A UnitedHealth spokesperson said overpayment recovery is an important tool for the insurer to improve affordability. “We will continue to enhance this process for our customers, who support our efforts to recover these funds on their behalf,” the spokesperson said.

The impact of the ruling is limited since the Eighth Circuit fell short of barring this relatively common payment practice as a violation of the Employer Retirement Income Security Act (ERISA) that governs employer-sponsored plans. The plaintiffs did not challenge whether the practice violated overarching federal law.

Nevertheless, Grasz wrote that cross-plan offsetting certainly comes close to a violation, writing that it “approaches the line of what is permissible.”

“Regardless of whether cross-plan offsetting necessarily violates ERISA law, it is questionable at the very least,” Grasz said. “Considering this, alongside the fact that there is no plan language — only broad, generic grants of administrative authority — that would authorize the practice, leads us to conclude that United’s interpretation is not reasonable.”

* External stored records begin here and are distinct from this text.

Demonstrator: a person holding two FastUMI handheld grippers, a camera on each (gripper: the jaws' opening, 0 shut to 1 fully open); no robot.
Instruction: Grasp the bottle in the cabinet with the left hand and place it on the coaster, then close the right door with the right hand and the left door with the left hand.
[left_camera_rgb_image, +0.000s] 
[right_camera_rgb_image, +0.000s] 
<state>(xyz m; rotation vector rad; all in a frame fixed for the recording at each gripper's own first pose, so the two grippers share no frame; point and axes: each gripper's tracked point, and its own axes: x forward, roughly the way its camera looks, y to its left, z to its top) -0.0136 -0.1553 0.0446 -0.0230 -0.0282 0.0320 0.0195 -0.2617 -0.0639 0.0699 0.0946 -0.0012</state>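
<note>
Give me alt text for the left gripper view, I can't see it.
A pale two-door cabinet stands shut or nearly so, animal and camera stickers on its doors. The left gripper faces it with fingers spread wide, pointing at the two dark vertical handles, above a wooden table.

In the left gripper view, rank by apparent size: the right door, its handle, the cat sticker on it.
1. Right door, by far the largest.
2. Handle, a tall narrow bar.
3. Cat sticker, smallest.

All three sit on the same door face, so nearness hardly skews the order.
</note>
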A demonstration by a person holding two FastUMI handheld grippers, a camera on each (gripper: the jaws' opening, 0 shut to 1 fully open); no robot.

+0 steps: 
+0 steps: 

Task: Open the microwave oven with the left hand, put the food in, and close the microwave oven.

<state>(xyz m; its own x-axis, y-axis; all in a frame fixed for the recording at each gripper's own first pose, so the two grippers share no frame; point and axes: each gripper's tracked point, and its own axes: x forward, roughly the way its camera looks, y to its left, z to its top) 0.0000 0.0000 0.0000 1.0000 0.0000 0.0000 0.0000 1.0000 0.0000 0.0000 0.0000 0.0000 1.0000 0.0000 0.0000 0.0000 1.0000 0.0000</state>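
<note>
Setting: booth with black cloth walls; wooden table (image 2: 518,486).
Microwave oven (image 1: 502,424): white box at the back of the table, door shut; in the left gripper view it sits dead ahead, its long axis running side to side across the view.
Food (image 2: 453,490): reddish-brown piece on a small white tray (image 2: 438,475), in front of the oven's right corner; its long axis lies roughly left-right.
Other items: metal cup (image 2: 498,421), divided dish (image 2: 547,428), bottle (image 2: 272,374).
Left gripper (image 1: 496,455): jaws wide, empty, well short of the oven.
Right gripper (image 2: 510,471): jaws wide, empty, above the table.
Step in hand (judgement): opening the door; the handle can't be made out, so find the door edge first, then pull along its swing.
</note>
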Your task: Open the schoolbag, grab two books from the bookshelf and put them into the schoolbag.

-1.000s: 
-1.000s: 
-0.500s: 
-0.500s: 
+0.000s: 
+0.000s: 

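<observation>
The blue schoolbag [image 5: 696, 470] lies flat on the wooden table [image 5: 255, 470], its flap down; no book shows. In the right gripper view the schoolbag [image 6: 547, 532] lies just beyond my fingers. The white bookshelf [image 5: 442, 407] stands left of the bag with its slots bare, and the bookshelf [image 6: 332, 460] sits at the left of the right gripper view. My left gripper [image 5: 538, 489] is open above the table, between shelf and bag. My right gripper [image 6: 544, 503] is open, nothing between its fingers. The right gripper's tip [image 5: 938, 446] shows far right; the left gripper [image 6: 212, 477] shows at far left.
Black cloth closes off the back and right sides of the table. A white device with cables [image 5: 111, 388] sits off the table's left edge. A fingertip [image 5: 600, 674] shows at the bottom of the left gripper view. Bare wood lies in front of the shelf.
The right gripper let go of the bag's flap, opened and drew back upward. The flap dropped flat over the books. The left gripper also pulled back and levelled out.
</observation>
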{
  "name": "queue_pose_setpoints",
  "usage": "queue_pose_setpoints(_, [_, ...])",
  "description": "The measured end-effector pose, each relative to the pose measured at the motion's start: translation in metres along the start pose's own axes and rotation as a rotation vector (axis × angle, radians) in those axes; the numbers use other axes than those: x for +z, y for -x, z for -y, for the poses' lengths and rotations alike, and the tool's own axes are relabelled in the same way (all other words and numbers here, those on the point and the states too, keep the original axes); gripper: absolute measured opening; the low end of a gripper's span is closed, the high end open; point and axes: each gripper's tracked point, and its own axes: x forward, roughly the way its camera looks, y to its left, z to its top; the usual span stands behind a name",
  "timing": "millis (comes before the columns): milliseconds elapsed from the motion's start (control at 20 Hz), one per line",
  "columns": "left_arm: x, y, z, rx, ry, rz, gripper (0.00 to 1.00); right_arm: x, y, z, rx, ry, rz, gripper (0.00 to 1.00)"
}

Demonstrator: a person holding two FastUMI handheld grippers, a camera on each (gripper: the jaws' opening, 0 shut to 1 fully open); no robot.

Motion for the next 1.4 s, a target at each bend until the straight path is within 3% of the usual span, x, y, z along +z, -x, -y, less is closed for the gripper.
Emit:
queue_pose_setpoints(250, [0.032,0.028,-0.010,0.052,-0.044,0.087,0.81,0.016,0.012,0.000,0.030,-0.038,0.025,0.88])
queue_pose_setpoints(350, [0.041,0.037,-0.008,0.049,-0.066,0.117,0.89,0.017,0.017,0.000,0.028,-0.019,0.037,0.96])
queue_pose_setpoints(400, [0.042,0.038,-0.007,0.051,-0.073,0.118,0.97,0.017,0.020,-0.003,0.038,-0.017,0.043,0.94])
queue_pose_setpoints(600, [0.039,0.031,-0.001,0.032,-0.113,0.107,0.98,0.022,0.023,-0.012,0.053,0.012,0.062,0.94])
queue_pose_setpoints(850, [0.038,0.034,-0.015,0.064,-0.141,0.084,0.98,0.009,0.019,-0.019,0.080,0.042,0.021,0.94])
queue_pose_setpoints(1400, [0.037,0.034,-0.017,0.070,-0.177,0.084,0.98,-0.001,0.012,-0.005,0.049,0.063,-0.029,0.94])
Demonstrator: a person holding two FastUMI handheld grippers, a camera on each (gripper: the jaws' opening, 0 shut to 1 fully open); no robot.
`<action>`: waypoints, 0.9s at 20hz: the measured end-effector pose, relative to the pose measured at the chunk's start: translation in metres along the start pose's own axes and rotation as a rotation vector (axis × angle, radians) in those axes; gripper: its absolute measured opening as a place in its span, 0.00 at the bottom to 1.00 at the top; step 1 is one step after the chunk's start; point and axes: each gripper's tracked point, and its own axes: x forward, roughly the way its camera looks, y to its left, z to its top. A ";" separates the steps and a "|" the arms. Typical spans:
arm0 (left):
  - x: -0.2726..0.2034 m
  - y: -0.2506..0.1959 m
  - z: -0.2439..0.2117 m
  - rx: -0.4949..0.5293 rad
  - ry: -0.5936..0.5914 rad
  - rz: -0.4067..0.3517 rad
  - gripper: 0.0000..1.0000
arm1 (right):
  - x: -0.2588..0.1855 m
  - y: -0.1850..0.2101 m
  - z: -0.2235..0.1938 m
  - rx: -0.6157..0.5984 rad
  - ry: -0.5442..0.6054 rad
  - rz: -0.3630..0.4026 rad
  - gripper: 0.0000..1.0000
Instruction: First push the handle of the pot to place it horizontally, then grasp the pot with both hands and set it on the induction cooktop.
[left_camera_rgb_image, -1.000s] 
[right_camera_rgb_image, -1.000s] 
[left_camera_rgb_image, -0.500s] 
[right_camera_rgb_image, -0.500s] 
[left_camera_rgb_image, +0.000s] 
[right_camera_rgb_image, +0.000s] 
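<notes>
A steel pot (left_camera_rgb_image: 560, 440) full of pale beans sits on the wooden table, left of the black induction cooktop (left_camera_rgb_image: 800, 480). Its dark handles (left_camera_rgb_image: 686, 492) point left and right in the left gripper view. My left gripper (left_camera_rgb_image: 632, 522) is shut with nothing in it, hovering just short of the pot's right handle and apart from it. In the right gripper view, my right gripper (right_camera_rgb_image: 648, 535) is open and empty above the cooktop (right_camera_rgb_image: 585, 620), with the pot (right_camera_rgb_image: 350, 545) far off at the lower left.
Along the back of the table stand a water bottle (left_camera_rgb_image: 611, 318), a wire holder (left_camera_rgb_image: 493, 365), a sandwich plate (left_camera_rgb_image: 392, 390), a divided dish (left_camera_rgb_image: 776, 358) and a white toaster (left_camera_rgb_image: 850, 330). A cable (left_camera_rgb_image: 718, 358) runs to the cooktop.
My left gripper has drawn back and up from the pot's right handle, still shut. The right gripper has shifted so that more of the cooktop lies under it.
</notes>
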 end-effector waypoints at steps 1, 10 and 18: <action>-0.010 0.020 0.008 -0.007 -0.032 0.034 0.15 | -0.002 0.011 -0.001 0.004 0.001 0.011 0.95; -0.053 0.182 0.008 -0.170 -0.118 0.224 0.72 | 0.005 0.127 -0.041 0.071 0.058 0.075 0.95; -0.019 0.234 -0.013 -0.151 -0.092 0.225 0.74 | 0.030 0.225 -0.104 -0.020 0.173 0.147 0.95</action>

The court’s position on ERISA law is significant but won’t end these kinds of cases against insurers, said Brian Hufford, an attorney for Riverview Health Institute from the firm Zuckerman Spaeder.

“This ruling alone won’t eliminate the insurance industry’s abusive repayment demand practices, but it’s an important blow against one that has hurt many of our nation’s health providers and the patients they serve,” Hubbard said.

Jason Cowart, another attorney for the plaintiffs, said they will now head back to the district court to lay the groundwork for claiming financial damages from UnitedHealth.

The same attorneys are involved in a similar case against Aetna in New Jersey and another lawsuit against UnitedHealth Group, also in New Jersey, challenging the way the insurer seeks repayments from physicians and hospitals.

The initial lawsuit came after UnitedHealth decided in 2007 to make cross-plan offsetting its policy.

In 2014 a physician sued over the practice and then Ohio’s Riverview Health Institute followed with a separate complaint in 2015. A district court merged the two claims into a class action and the Department of Labor weighed in to support the plaintiffs.

UnitedHealth has asserted that without this practice the insurer would recover far less money than it does now. In its appellate brief, the company said it sampled six of its employer self-funded plans that were under scrutiny in this lawsuit and found that it recovered nearly 25% more through this cross-plan billing method than they would have from just trying to offset payments for any single plan.